_TASK DETAILS_
Please give again, word for word, the lines that lie between the start of the listing below and the line with "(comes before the", both included.

+-------+

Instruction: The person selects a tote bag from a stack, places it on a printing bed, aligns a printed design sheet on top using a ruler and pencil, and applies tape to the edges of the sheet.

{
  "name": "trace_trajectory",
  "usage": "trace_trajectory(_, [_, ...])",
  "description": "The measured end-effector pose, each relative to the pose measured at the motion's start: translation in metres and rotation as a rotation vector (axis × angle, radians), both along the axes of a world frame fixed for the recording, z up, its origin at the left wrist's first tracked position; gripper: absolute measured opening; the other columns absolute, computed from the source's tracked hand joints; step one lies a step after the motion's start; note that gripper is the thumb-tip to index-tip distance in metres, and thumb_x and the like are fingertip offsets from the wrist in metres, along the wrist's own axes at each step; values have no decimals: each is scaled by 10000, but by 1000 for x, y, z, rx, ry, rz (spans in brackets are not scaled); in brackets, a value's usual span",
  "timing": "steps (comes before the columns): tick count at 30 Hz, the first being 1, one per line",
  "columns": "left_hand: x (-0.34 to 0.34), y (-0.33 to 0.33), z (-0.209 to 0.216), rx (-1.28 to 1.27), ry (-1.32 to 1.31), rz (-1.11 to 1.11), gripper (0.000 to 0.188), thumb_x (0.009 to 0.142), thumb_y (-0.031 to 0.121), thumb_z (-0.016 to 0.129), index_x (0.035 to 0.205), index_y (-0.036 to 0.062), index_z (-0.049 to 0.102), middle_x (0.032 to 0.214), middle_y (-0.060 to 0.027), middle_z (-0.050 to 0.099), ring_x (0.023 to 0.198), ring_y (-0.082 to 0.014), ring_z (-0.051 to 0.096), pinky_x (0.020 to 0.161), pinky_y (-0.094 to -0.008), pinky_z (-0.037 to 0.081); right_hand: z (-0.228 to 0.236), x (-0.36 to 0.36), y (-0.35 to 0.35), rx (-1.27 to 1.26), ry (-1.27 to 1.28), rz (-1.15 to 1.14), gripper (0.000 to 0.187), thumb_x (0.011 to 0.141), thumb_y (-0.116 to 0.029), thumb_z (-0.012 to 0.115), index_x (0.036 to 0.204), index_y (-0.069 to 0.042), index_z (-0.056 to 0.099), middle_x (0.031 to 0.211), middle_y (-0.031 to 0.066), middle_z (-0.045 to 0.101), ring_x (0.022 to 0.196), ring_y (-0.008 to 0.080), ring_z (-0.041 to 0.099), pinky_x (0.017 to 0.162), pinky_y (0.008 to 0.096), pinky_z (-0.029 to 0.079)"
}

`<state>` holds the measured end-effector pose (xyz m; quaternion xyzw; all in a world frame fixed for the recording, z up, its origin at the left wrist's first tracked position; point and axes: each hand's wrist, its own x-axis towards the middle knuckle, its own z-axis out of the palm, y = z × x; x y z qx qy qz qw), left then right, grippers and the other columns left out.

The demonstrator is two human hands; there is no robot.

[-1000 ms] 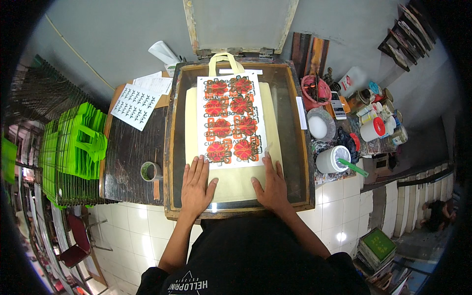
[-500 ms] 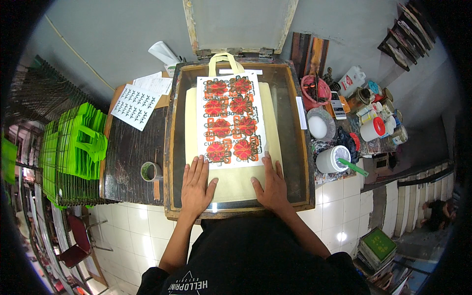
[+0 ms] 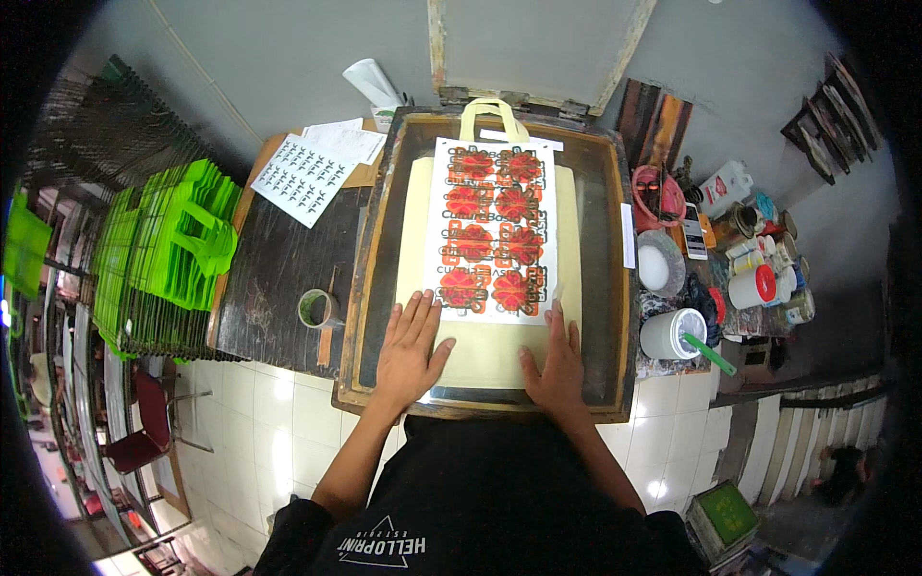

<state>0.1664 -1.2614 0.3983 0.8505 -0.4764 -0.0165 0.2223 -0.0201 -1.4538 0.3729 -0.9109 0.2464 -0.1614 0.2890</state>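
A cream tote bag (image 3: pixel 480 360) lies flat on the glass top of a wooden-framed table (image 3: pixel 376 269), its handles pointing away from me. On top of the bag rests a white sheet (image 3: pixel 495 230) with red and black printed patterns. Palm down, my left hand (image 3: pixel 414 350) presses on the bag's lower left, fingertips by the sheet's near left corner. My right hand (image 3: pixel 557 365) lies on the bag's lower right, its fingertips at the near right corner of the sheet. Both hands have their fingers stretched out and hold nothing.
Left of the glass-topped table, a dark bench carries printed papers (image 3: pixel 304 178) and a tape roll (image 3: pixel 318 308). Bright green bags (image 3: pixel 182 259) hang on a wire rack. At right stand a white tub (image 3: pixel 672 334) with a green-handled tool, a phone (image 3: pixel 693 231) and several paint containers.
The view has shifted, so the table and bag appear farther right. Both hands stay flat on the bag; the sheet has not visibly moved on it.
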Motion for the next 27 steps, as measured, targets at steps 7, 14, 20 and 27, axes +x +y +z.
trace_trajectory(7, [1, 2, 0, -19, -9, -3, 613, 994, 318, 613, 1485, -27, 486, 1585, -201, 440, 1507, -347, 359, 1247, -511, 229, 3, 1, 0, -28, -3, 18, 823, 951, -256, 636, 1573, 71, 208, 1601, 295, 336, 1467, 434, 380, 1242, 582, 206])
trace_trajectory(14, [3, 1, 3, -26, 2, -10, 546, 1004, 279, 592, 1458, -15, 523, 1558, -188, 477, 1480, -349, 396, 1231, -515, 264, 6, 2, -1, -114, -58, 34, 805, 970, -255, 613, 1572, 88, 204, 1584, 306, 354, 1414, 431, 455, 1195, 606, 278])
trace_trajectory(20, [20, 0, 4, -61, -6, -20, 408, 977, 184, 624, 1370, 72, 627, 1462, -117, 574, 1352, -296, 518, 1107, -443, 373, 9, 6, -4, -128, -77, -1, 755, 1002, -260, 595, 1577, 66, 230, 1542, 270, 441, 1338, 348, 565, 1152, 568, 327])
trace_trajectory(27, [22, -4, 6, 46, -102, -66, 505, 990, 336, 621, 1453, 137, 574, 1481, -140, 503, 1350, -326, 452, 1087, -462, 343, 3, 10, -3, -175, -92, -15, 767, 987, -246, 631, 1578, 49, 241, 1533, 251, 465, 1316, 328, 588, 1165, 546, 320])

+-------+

_ANSWER AREA_
Instruction: The person selects a tote bag from a stack, places it on a printing bed, aligns a printed design sheet on top using a ruler and pencil, and applies tape to the edges of the sheet.

{
  "name": "trace_trajectory",
  "usage": "trace_trajectory(_, [_, ...])",
  "description": "The measured end-effector pose, each relative to the pose measured at the motion's start: translation in metres and rotation as a rotation vector (axis × angle, radians), both along the axes of a world frame fixed for the recording, z up, its origin at the left wrist's first tracked position; gripper: absolute measured opening; the other columns absolute, computed from the source's tracked hand joints; step one lies a step after the motion's start; note that gripper is the thumb-tip to index-tip distance in metres, and thumb_x and the like are fingertip offsets from the wrist in metres, along the wrist's own axes at each step; values have no decimals: each is scaled by 10000, but by 1000 for x, y, z, rx, ry, rz (spans in brackets are not scaled); in brackets, a value's usual span",
  "timing": "steps (comes before the columns): tick count at 30 Hz, the first being 1, one per line",

The exercise output is complete.